Emsal Mahkeme Kararı İstanbul 17. Asliye Ticaret Mahkemesi 2016/274 E. 2019/76 K. 19.02.2019 T.

Görüntülediğiniz mahkeme kararı henüz kesinleşmemiştir. Yararlı olması amacıyla eklenmiştir.

T.C.
İSTANBUL
17. ASLİYE TİCARET MAHKEMESİ
(DENİZCİLİK İHTİSAS MAHKEMESİ SIFATIYLA)

ESAS NO :2016/274 Esas
KARAR NO :2019/76
DAVA :Menfi Tespit
DAVA TARİHİ :23/11/2015
KARAR TARİHİ :19/02/2019

Mahkememizde görülmekte olan Menfi Tespit davasının yapılan açık yargılaması sonunda,
GEREĞİ DÜŞÜNÜLDÜ:
Davacı vekili dava dilekçesinde özetle; Davalının … İcra Müdürülüğü’nün … esaslı dosyası ile aleyhlerine icra takibi başlattığını, icra müdürlüğünce gönderilen ödeme emrinin usulsüz tebliğ edildiği gerekçesi ile şikayet yoluna gidildiğini ayrıca öğrenme tarihine göre süresinde borca itiraz edildiğini, mahkeme tebligatın usulsüz olmadığına karar verdiği için itirazımızın da süresinde olmadığına karar verdiğini, dolayısıyla davalının haksız ve kötü niyetli takibinin kesinleşmiş olup, menfi tespit davası açma zorunluluğu doğduğunu, bu nedenlerle … İcra Müd’nün … esas takip nedeniyle 17.720,62-EURO(53.780,30-TL), 26.320,44-GBP (114.362,30-TL) borçlu olmadığımızın tespiti ile takibin iptaline, takip kötü niyetli yapılmış olmakla davalının takip konusu alacağın %20’sinden az olmamak üzere tazminata mahkumiyetine, yargılama giderlerinin, vekalet ücretinin davalıya yükletilmesine karar verilmesini talep ederek Bakırköy 5. Asliye Ticaret Mahkemesinde dava açmıştır.
Davalı vekili cevap dilekçesinde özetle; Müvekkili … Limited Şirketi’nin iştigal konusunun, “freight forwarder” (taşıma işleri komisyoncusu) olarak emtiaların uluslararası taşınması işlerinin organizasyonunu yapmaktan İbaret olduğunu, somut olayda da, dilekçe ekinde yer alan belgelerden de açıkça anlaşılacağı üzere, müvekkili … , davacı … Dış Ticaret Taşımacılık Limited Şirketi’ nin (… Dış Ticaret) talebi üzerine, genellikle ihracat konusu emtiaların yurtiçinden yurtdışına -deniz yoluyla- taşınması işlerinin organizasyonu ile ilgili olarak hizmet verdiğini, müvekkili … Denizcilik tarafından verilen hizmetlerin bedellerinin, … Dış Ticaret tarafından 17.720,62 Euro ve 26.320,44 GBP tutarlarında eksik ödendiğini, Borçlar Kanunu’nun 99. maddesinin, aşağıdaki hükmü amir olduğunu, ” Ülke parası dışında başka bir para birimiyle ödeme yapılması kararlaştırılmışa, sözleşmede aynen ödeme veya bu anlama gelen bir ifade bulunmadıkça borç, ödeme günündeki rayiç üzerinden Ülke parasıyla da ödenebilir.
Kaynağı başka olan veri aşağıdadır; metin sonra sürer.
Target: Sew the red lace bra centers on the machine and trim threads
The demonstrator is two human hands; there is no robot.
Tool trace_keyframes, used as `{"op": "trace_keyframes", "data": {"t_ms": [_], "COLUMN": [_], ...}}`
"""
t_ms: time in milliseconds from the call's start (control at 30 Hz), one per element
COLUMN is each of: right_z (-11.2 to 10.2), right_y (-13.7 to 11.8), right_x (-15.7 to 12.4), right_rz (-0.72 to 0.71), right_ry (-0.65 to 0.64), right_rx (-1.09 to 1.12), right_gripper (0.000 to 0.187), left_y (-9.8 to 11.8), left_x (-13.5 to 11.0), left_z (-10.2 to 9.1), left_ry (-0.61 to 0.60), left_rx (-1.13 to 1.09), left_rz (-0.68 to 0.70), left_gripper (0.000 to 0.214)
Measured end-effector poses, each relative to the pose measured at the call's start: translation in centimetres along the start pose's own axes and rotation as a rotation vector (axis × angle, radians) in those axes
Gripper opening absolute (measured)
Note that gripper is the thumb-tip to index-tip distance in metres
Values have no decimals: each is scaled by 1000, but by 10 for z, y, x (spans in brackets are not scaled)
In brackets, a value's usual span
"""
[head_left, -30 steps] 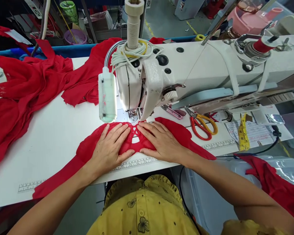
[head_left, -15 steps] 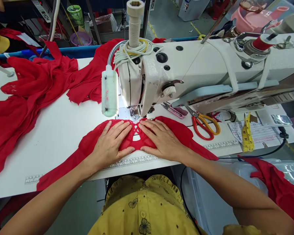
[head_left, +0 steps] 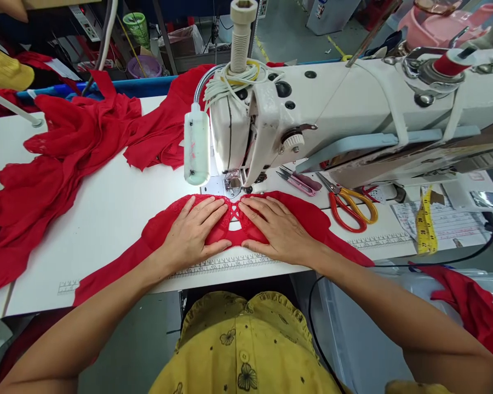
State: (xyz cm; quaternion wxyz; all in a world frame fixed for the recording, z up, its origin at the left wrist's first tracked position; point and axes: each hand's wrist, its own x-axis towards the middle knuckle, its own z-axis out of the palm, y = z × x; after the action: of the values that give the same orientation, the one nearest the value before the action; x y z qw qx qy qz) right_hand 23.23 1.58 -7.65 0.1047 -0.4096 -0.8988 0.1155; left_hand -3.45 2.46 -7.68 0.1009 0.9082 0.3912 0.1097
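Note:
A red lace bra (head_left: 318, 219) lies spread on the white table before the sewing machine (head_left: 332, 104). Its centre has a small criss-cross of straps with a gap below. My left hand (head_left: 197, 232) rests flat on the left cup, fingers stretched and thumb pointing inward. Flat on the right cup lies my right hand (head_left: 277, 232), its fingers also stretched out. Both thumbs sit along the bra's lower edge, tips apart. The presser foot (head_left: 233, 185) is just beyond the centre of the bra, which appears to lie in front of it, not under it.
Red fabric pieces (head_left: 78, 142) are heaped at the left. Right of the bra lie thread snips (head_left: 299, 181), orange-handled scissors (head_left: 353, 210) and a yellow tape measure (head_left: 426, 224). A lamp (head_left: 197, 148) hangs by the machine head. A plastic bin (head_left: 365, 328) stands below right.
The whole view has shifted slightly, so things appear a little further right. Both hands keep their places flat on the bra.

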Motion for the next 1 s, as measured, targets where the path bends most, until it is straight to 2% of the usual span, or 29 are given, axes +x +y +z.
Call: {"op": "trace_keyframes", "data": {"t_ms": [400, 1000], "right_z": [2, 1], "right_y": [-1, -2], "right_x": [0, -1], "right_rz": [-15, -12], "right_ry": [51, 50], "right_rx": [29, -15], "right_gripper": [77, 76], "left_y": [2, 2], "left_x": [-1, -1], "left_z": [-1, -2], "left_ry": [8, 12], "left_rx": [12, 27], "left_rz": [8, 13], "left_gripper": [72, 69]}}
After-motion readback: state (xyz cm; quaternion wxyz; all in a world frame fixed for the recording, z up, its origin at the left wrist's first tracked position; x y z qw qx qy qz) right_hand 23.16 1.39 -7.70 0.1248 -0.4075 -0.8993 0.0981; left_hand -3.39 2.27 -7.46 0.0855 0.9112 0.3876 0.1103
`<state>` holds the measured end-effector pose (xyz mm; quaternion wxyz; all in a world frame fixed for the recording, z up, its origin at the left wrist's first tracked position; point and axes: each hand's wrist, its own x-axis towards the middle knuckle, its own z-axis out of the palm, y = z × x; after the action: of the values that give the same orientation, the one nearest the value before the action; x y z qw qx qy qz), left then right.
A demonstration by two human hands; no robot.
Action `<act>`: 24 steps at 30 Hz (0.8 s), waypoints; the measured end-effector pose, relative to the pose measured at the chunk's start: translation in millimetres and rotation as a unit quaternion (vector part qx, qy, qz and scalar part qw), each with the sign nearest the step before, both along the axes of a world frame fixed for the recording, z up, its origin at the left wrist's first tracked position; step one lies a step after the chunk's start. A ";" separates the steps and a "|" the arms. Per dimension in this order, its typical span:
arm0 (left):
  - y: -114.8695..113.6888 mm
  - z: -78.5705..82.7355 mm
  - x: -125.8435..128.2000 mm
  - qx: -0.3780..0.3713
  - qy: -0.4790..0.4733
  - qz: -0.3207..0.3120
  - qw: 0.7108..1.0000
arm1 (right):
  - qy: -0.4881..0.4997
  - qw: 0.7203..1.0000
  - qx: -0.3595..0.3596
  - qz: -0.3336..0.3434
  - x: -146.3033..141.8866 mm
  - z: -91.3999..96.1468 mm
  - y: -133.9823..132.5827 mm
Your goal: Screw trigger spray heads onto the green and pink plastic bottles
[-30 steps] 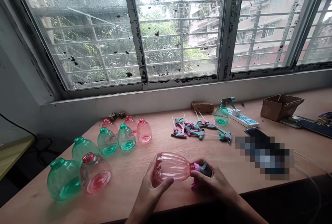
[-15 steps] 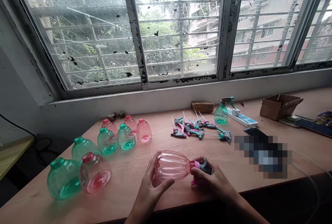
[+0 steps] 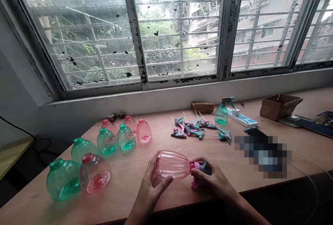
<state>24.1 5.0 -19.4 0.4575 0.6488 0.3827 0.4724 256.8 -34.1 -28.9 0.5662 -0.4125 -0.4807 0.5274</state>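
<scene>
A clear pink plastic spray bottle [image 3: 173,165] lies on its side between my hands, its base to the left. My left hand [image 3: 153,185] wraps round the base end, thumb along the near side. At the neck, my right hand [image 3: 208,176] grips a trigger spray head [image 3: 205,167] with a pink collar and dark grey body. The collar sits against the bottle's neck; whether it is fully threaded I cannot tell. Part of the pink trigger shows below my right fingers.
Several open green bottles [image 3: 63,180] and pink bottles [image 3: 95,174] stand at the left. Loose spray heads [image 3: 192,129] lie in a pile behind my hands. Further right are a complete green spray bottle [image 3: 221,114], a power strip [image 3: 243,118], a phone [image 3: 256,134] and a cardboard box [image 3: 279,107].
Hardly anything differs. My left thumb has shifted slightly up and left against the bottle, while both hands keep their hold.
</scene>
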 end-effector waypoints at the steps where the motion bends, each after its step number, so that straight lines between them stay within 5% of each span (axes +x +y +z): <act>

Ülke parası dışında başka bir para birimiyle belirlenmiş ve sözleşmede aynen ödeme ya da bu anlama gelen bir ifade de bulunmadıkça borcun ödeme gününde ödenmemesi üzerine alacaklı bu alacağının aynen veya vade ya da fiili ödeme günündeki rayiç üzerinden Ülke parası ile ödenmesini isteyebileceğini, İfanın mutlaka yabancı parayla yapılacağı şart edilmemiş olan yabancı para borçlarında, borçlu ülke parasıyla ödeme yaparsa, Efektif Kur esas alınmayacağını, alacaklının zarara uğramaması için de Satış Kuru esas alınmayacağını, Yargıtay ve doktrin görüşleri, ticari örf ve adet uyarınca, davacı … Dış Ticaret tarafından TL cinsinden yapılan ödemeler dikkate alındığında; davacı … Dış Ticaret’ in, müvekkili davalı … Denizcilikle 17.720,62 Euro ve 26.320,44 GBP tutarlarında borçlu olduğundan; davacı … Dış Ticaret aleyhine … İcra Müdürlüğü’ nün … Esas numaralı icra dosyasından icra takibi başlatılması zarureti doğmuş olduğunu, Ticari defter ve kayıtlar, navlun faturaları, taşıma belgeleri ve sair delillerde, davacının 17.720,62 Euro ve 26.320,44 GBP tutarlarında borçlu olduğunu belirterek, davanın, haksız ve kötü niyetle ikame edildiğinden reddini talep etmiştir.
… Asliye Ticaret Mahkemesi’ nde yapılan yargılama neticesinde 05/02/2016 tarih, … Esas, … karar sayılı kararı ile görevsizlik kararı verilerek dosya mahkememize gönderilmiş olup yukarıdaki esasına kaydı yapılmıştır.
… İcra Müdürlüğü’ nün … esas sayılı takip dosyası incelendiğinde, alacaklısının dosyamız davacısı … Denizcilik, borçlusunun dosyamız davacısı … Dış Ticaret, 17.720,62 Euro ve 26.320,544 GBP bakiye alacaklar için takibe geçildiği anlaşılmıştır.
Mahkememizce aldırılan 26/06/2017 tarihli bilirkişi raporunda özetle; Davacıya ait 2012, 2013 ve 2014 yılı defterlerin açılış ve kapanış tasdiklerinin yasal süresinde yapıldığı, davalıya ait 2012-2013 ve 2014
yılı defterlerin açılış ve kapanış tasdiklerinin yasal süresinde yapıldığı, davalı ile davacı arasında 2012-2013 ve 2014 yılında ticari ilişkinin mevcut olduğu, davalının davacı adına düzenlemiş olduğu TL ve döviz faturalarının davacı tarafından teslim alındığı ve defterlerine işlendiği, keza davacının davalıya yapmış olduğu TL ve döviz ödemelerinin davalı tarafından defterlerine eksiksiz kayıt edildiği, davacı şirketin, davalının döviz olarak düzenlediği fatura borcuna mahsuben Türk Lirası çek keşide/ciro ettiği, çeklerin tahsil edildiği tarihte Efektif Satış kuru esas alınarak Ek 1 tablo ile döviz tutarların hesaplandığı, davacının davalıya; davalı tarafından yapılmış olan takibe konu, 24.481,29 GBP + 17.403,90 EURO borçlu olduğunun görüldüğü, taraflar arası ticari ilişki ve işin görülmesi konusunda ihtilaf bulunmadığı belirtilmiştir.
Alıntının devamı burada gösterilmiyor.